Afortunadamente, no todo en la vida es dinero, cuando uno se encuentra realizando una actividad que le llena, el salario es importante, por supuesto, pero hay intangibles que dejan muchas satisfacciones que, incluso con toda la marmaja del mundo, no se podrían pagar.

Existe una sutil línea entre el placer por hacer algo y la obligación por realizarlo, igual de pequeña es la frontera entre el sentido de justicia laboral versus el ser mercenario; por ejemplo, es claro que si se me solicita alguna actividad que esté fuera de mis funciones y añadida a mi jornada laboral, debe existir una paga adicional, pero si lo que me solicitan está dentro de mis actividades y además se hace en el horario establecido, no puede generar ingreso extra, exigirlo resulta una postura mezquina.

Esto nos debe remitir a la ética, ¿hasta cuándo seguiremos permitiendo conductas que violenten toda estructura de valores?, ¿Qué tiene que pasarnos como sociedad para reaccionar y evitar usos y costumbres tan malamente arraigados?

Hemos monetizado todo, el trabajo, la familia, la vida misma; todo parece resumirse a transacciones en las que ningún de las partes está dispuesta a ceder en nada, todos quieren ganar, sin siquiera hacer un análisis de las condiciones del contexto inmediato.

Imagine usted a un colaborador que tiene jornada de ocho horas, en determinado momento, y en aras de darle algún respiro se le autoriza que un par de semanas reduzca su tiempo de labor a cinco horas; por supuesto que no existe ninguna queja al momento.  A los dos días, por necesidades de la organización, se le solicita apoyar a otra área, dentro de ese horario reducido y, fresca cual lechuga, la persona en cuestión objeta porque no le parece justo.

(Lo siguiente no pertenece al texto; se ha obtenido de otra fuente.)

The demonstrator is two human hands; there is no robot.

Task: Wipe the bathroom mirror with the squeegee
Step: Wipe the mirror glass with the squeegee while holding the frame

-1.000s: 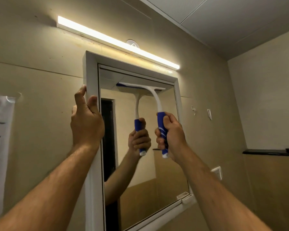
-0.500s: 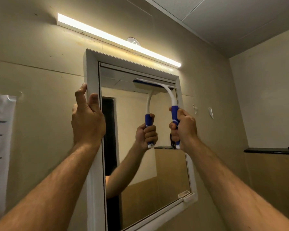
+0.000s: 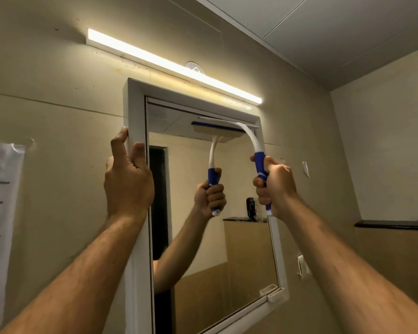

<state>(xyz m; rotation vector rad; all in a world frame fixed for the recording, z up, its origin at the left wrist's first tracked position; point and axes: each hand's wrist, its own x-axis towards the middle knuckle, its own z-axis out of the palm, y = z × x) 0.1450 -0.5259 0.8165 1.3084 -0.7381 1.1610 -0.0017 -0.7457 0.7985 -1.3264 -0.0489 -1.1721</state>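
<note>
Up at the top right corner of the mirror (image 3: 246,249), the squeegee (image 3: 247,138) sat with its blade flat against the glass, just under the upper edge of the white frame (image 3: 136,112). Its curved white neck swept down to a blue grip, and the right hand (image 3: 274,186) had that grip wrapped tight, fingers curled round it and pressed together, thumb up along the handle. Over on the other side, the left hand (image 3: 128,179) clasped the frame's left edge, fingers hooked round the outer side and the thumb resting against the front face. Both arms reached up from below. Reflected in the glass were the squeegee and the gripping hand. Above the mirror a light bar (image 3: 174,66) glowed; a paper sheet (image 3: 0,201) hung on the left wall, and a dark ledge (image 3: 391,224) ran along the right wall.
</note>
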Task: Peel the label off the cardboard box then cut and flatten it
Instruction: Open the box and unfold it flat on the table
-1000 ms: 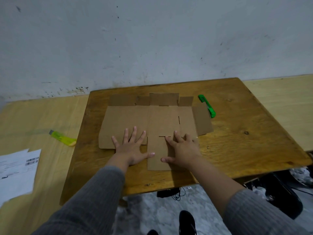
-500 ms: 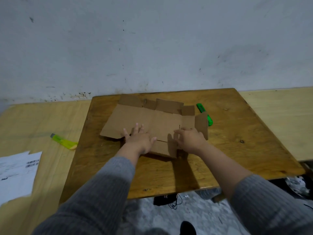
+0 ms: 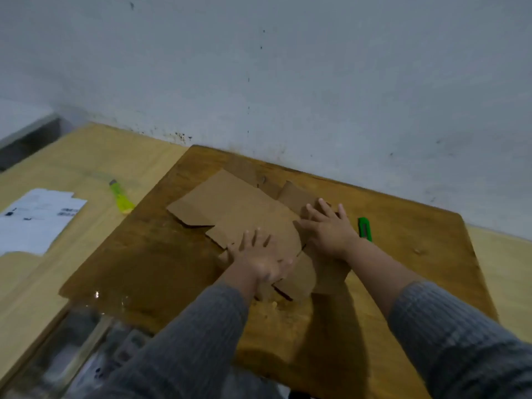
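At the far left, white printed sheets (image 3: 34,220) lie on the pale surface (image 3: 72,168), and just to their right a yellow-green cutter (image 3: 121,197) rests near the edge of the darker wooden surface (image 3: 144,254). On that darker surface the cardboard box (image 3: 230,208) is opened out into a mostly flat brown sheet, its wide panel reaching toward the wall and several flaps not lying fully down, one near flap curling up by your wrist. Your left hand (image 3: 263,259) presses palm-down on the near middle of the cardboard, fingers (image 3: 253,240) spread and released, gripping nothing. Just to its right, your right hand (image 3: 331,228) also lies flat on the cardboard, fingers extended over the raised right-hand flaps, likewise holding nothing. The two hands sit close together but apart. Right of your right hand, a green cutter (image 3: 365,228) lies on the dark surface, just beside the cardboard and partly hidden by your wrist. Both grey ribbed sleeves (image 3: 449,335) fill the lower frame.
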The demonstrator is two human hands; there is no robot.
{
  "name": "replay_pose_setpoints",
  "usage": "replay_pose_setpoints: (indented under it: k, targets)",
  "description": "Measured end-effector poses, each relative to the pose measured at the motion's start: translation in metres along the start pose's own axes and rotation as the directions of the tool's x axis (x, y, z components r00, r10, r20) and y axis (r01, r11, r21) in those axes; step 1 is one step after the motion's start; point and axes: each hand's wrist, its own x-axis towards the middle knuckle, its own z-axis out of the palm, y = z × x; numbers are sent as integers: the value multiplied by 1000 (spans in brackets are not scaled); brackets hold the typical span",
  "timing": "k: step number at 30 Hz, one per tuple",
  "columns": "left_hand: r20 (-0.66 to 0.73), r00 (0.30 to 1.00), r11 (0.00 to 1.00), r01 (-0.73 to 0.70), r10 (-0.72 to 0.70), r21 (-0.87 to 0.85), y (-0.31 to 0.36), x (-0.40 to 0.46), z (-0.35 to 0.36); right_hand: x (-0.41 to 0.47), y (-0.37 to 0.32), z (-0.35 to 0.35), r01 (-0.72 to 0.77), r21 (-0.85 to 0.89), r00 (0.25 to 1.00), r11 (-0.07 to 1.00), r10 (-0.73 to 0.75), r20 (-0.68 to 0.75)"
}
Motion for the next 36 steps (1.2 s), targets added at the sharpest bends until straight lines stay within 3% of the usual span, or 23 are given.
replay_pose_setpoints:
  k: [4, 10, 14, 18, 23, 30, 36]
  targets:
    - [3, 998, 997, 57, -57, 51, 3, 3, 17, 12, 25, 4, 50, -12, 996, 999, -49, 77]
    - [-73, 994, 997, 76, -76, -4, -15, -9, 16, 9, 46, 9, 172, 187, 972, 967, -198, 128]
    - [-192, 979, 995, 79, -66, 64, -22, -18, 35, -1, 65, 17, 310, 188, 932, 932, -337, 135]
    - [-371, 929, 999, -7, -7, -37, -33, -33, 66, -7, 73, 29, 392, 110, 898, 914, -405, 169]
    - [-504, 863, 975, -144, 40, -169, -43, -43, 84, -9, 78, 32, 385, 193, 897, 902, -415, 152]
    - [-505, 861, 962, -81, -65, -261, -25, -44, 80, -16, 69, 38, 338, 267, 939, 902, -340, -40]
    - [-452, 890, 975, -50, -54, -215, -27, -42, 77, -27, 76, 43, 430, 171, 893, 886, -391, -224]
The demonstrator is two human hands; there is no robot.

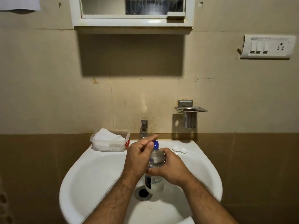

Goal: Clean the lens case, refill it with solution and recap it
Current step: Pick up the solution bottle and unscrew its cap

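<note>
Two bare, hairy forearms, no sleeves, rings or watch on left hand [137, 156] or right hand [169, 168].
</note>
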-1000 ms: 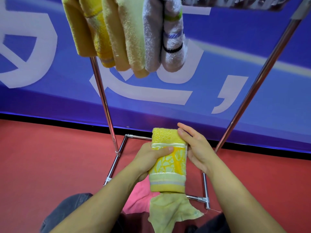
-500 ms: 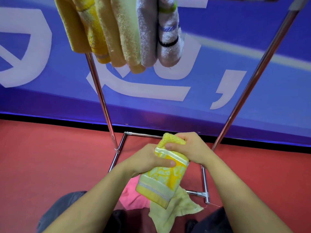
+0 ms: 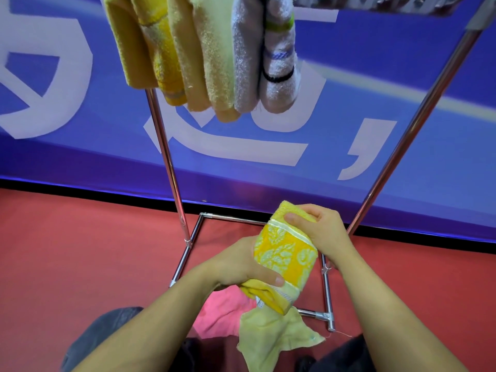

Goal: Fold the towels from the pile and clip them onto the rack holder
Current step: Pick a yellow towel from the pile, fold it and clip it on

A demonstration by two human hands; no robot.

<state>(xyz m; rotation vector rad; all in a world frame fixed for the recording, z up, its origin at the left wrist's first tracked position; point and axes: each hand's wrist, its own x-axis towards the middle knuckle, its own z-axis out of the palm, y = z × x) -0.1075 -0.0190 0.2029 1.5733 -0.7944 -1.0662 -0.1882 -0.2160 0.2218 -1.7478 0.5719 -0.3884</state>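
Observation:
A folded yellow patterned towel [image 3: 285, 257] is held tilted in front of me, low in the view. My left hand [image 3: 241, 264] grips its lower left side, thumb across the front. My right hand [image 3: 320, 228] holds its top end, fingers curled over the fold. Below lie a pale yellow towel [image 3: 276, 335] and a pink towel [image 3: 222, 315] from the pile. Several folded yellow and white towels [image 3: 204, 55] hang from the rack holder [image 3: 375, 4] at the top.
The rack's chrome legs [image 3: 166, 157] slant down to a base frame [image 3: 326, 291] on the red floor [image 3: 80, 251]. A blue banner with white marks [image 3: 375, 143] stands behind. My knees in dark trousers [image 3: 96, 334] show at the bottom.
The towel has tipped further, its top leaning right and its bottom swinging left. My left hand slid down to the lower edge. The view shifted slightly, with the hanging towels lower in the frame.

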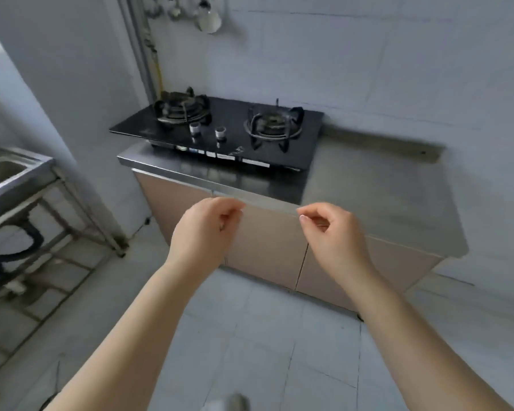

De ese tamaño es la poca ma.… nera de agradecer de ese colaborador.

Pero la mezquindad tiene otras facetas, por ejemplo, sacando ventaja de la posición que se tiene dentro de una organización; en muchos lugares, y cualquier parecido con la realidad es mera coincidencia, hay quien aprovecha para contratar a todo el séquito familiar, y a la vuelta de unos años, las parejas, los hermanos, los hijos, los primos, los vecinos y hasta las mascotas, ya tienen una posición dentro de un mismo espacio, es como suponer que un partido político se construye con la idea de hacer un negocio familiar por aquello de los dineros públicos… perdón, ejemplo imposible y menos en nuestro México.

Esa avaricia extrema, esa falta de nobleza, esa cicatería ante la vida no es más que el reflejo de lo que hemos dejado ser como sociedades; pareciera que todo acaba por tener un precio. Cuanta razón en lo dicho por Jenofonte: Solo a fuerza de favores se conquista a los espíritus mezquinos, a los corazones generosos se les gana con el afecto.

¿En cual de los dos bandos se encuentra usted?